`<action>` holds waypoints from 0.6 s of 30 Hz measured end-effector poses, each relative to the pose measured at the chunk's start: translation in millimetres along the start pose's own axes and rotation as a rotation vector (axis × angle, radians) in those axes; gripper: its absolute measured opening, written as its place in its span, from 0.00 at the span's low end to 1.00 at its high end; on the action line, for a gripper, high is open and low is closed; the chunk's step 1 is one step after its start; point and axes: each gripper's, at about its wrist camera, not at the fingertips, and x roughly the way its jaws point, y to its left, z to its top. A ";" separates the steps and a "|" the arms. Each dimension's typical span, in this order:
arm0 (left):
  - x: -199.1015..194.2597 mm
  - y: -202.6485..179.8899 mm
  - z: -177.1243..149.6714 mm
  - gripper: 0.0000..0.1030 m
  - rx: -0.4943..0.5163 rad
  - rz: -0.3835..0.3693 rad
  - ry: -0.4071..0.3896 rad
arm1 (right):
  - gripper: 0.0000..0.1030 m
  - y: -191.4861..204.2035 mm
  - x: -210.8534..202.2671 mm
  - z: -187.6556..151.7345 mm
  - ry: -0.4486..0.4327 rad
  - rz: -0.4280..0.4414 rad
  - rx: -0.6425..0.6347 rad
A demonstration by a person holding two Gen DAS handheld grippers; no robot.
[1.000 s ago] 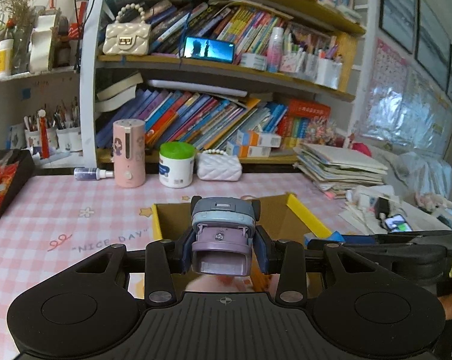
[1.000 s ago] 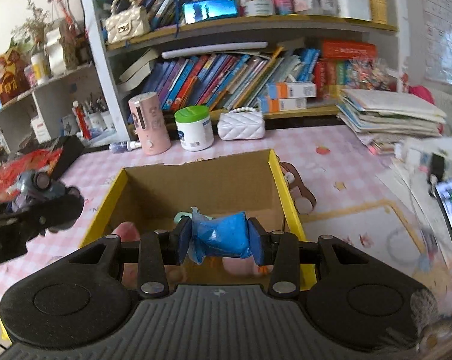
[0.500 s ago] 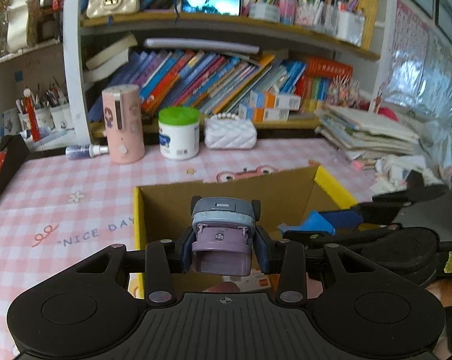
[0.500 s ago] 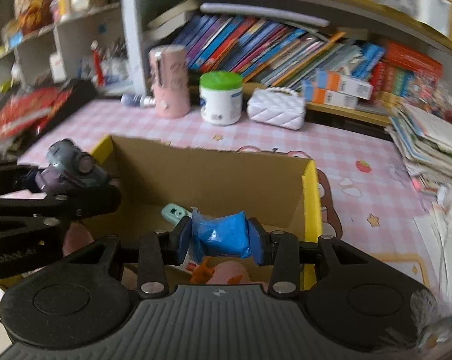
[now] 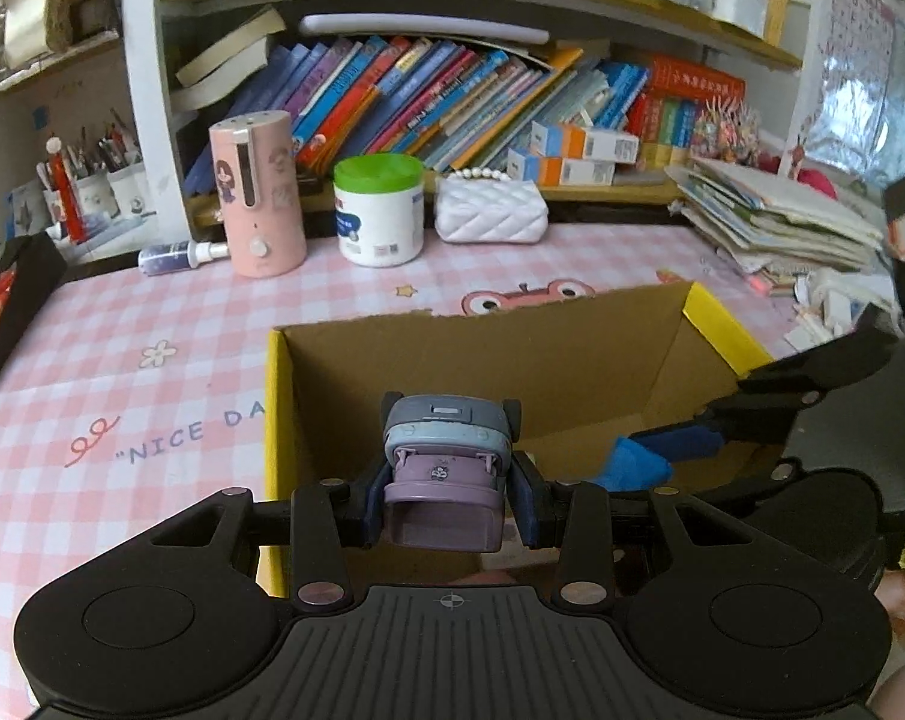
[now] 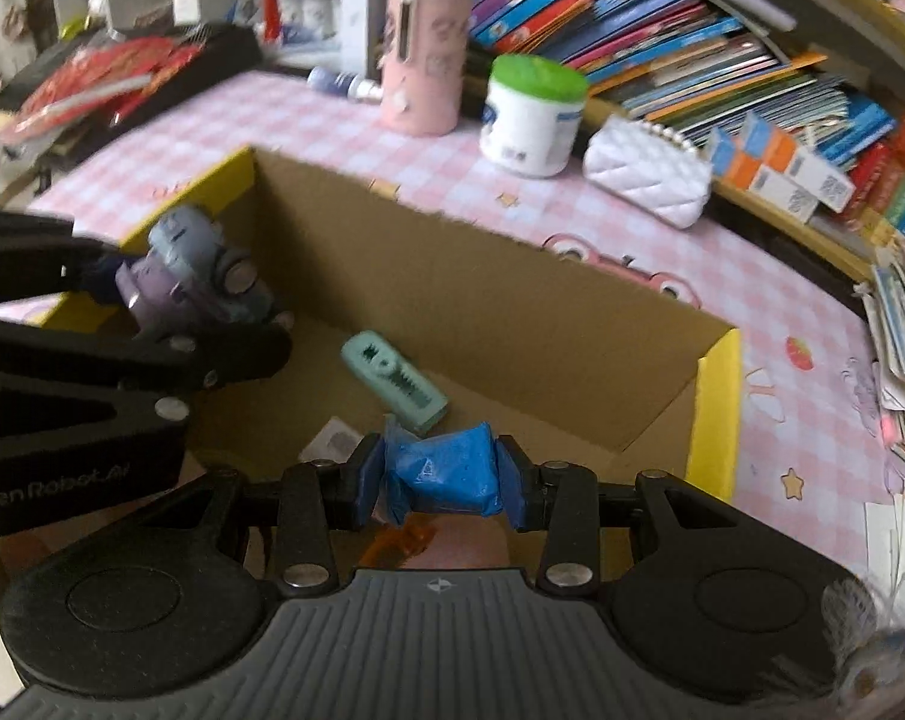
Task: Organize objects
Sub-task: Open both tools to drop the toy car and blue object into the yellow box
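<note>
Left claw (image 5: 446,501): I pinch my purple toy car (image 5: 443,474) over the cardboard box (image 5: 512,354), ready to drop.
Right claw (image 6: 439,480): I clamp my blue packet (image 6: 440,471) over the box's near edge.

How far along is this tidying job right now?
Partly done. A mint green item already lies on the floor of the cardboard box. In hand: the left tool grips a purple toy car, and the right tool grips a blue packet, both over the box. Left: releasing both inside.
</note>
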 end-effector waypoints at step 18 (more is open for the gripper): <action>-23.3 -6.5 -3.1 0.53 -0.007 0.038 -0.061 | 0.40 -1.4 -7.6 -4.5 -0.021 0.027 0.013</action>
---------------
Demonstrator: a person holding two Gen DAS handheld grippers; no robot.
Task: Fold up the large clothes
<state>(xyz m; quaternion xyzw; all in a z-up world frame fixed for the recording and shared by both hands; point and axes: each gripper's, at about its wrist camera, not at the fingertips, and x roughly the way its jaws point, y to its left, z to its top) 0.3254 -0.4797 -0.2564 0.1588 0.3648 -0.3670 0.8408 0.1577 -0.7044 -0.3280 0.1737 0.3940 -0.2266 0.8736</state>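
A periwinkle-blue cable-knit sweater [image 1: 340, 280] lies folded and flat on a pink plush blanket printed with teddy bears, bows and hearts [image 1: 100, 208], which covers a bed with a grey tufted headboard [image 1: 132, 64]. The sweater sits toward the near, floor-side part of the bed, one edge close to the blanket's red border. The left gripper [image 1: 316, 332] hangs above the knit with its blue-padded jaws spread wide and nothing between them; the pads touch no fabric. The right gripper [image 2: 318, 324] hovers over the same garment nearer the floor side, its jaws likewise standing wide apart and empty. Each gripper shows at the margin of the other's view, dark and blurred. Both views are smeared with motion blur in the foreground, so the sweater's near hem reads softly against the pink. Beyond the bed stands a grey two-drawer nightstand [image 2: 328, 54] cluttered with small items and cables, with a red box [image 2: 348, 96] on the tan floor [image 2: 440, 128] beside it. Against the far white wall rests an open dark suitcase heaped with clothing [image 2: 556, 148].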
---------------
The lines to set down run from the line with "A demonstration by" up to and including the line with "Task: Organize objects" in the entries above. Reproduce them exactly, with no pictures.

A demonstration by a person holding two Gen DAS handheld grippers; no robot.
[1.000 s ago] 
[1.000 s ago] 
[0.500 s ago] 
[0.500 s ago] 
[now] 
[now] 
Task: Organize objects

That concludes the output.